April 24, 2015 (1 min read)

"Legal experts say that corrupt officials have chosen the United States and Canada as their escape haven because the quality of life is simply better.

On Wednesday, Beijing’s anti-graft watchdog released a detailed list of 100 fugitives as a part of its “Sky Net” anti-corruption operation. The fugitives are subject to Interpol red notices that appeal for the location, arrest and extradition of each suspect.

Of the 100 names released, Chinese authorities believe 40 are residing in the United States and 26 in Canada. The third most popular destination is New Zealand, with up to 20 fugitives, followed by Australia, Singapore, and Thailand.

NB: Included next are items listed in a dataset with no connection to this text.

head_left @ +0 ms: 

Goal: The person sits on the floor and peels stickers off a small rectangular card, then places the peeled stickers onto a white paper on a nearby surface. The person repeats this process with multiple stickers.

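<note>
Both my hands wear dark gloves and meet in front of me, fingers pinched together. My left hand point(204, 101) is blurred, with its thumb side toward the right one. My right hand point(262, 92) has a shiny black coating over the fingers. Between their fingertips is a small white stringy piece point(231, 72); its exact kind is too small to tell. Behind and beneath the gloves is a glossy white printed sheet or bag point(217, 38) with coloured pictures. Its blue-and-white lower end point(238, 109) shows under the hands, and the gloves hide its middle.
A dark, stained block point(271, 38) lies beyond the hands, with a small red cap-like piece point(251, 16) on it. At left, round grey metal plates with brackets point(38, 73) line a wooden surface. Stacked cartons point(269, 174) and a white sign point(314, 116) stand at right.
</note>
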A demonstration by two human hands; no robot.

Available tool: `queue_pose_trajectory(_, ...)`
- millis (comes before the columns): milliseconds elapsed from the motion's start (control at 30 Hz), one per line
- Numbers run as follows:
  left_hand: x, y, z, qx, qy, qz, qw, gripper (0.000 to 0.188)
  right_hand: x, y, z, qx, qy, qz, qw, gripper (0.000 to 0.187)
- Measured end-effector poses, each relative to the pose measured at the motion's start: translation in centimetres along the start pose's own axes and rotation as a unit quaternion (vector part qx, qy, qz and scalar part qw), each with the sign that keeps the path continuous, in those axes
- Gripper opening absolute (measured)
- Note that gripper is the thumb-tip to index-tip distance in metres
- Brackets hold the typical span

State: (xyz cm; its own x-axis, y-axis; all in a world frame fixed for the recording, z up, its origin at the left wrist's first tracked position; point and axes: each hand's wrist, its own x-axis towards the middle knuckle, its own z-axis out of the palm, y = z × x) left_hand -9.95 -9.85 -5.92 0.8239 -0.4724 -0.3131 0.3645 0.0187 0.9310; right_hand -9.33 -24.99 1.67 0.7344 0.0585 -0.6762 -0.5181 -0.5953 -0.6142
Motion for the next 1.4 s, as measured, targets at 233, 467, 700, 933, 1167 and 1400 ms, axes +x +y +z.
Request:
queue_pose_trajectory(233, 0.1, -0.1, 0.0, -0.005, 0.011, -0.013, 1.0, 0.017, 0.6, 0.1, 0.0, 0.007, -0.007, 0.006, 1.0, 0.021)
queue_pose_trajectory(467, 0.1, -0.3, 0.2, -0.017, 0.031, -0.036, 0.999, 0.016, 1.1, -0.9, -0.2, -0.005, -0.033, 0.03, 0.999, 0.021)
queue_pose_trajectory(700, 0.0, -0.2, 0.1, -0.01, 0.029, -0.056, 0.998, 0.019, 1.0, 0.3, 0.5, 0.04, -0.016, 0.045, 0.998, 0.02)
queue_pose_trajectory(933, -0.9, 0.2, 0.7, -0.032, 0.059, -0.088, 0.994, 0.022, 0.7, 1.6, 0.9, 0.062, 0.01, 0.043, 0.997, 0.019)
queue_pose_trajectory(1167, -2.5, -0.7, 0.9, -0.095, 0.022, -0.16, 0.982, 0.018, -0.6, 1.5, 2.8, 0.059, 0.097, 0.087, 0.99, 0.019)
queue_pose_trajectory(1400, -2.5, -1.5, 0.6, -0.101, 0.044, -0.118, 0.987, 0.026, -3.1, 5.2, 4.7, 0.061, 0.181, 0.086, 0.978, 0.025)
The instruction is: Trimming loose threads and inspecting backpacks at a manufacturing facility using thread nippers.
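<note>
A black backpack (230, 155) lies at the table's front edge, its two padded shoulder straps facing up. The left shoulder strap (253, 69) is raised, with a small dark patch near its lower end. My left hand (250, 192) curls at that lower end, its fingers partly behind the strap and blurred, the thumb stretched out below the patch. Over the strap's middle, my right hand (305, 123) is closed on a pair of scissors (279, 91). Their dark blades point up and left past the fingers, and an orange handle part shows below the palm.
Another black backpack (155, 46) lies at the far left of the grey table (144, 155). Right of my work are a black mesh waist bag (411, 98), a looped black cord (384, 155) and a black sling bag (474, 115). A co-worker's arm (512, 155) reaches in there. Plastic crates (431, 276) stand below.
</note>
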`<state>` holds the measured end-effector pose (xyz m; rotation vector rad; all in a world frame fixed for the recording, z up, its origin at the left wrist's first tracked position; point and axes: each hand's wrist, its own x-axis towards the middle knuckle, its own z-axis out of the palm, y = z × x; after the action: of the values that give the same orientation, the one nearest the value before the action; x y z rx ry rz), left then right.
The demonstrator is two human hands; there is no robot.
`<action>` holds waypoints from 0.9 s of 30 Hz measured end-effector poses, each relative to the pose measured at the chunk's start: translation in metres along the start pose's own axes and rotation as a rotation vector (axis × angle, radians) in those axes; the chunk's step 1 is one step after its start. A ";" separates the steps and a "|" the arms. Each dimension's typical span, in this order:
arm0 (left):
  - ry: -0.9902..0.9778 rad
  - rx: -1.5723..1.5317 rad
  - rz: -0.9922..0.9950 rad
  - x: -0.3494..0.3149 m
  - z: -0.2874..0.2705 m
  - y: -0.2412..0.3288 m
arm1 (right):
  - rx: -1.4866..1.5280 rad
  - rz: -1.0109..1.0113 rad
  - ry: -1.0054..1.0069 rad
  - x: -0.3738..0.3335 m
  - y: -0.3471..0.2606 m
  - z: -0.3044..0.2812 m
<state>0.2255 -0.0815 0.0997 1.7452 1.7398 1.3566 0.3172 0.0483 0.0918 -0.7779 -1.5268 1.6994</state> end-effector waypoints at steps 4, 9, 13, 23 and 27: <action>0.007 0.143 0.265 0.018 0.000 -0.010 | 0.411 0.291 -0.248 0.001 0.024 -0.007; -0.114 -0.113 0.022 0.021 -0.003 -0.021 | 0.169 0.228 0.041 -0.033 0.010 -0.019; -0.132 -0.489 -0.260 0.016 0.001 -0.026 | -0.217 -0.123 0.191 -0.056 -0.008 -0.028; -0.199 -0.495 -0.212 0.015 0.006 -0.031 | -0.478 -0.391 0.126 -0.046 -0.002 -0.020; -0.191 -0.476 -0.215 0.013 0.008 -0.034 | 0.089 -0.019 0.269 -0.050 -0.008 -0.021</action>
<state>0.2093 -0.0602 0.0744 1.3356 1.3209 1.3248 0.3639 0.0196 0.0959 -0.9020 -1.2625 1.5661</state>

“These are natural destinations for them,” as many of them probably had friends and relatives already settled in those countries, said Jean Francois Harvey, a Hong Kong-based immigration law expert.

“The bigger question is how did they get there? Sponsorship? Family? Work permits?” Harvey said. “All four of the top countries have rigorous due diligence processes for investor visas.”

Stephen Yale-Loehr, a professor of immigration law at Cornell University, agreed.

“Fugitives may like the United States because of the quality of life”, he said. “But it is hard for someone from China to immigrate to the US legally, because of the long backlog of Chinese applications in most green card categories and the extensive criminal background and security checks the US immigration agency runs on all green card applicants.”

Forty eight of the wanted 100 are former heads of government departments or corporations, while the remainder are a mix of police, accountants, corporate treasurers and bank staff.

They mainly originate from China’s wealthy eastern seaboard, including eight from Zhejiang province and seven each from Beijing, Hebei, and Jiangsu. The wealthy southern province of Guangdong leads with 15.

Most of the fugitives are suspected of corruption, taking bribes, embezzling public funds and money laundering." -  Angela Meng, SCMP, Apr. 24, 2015.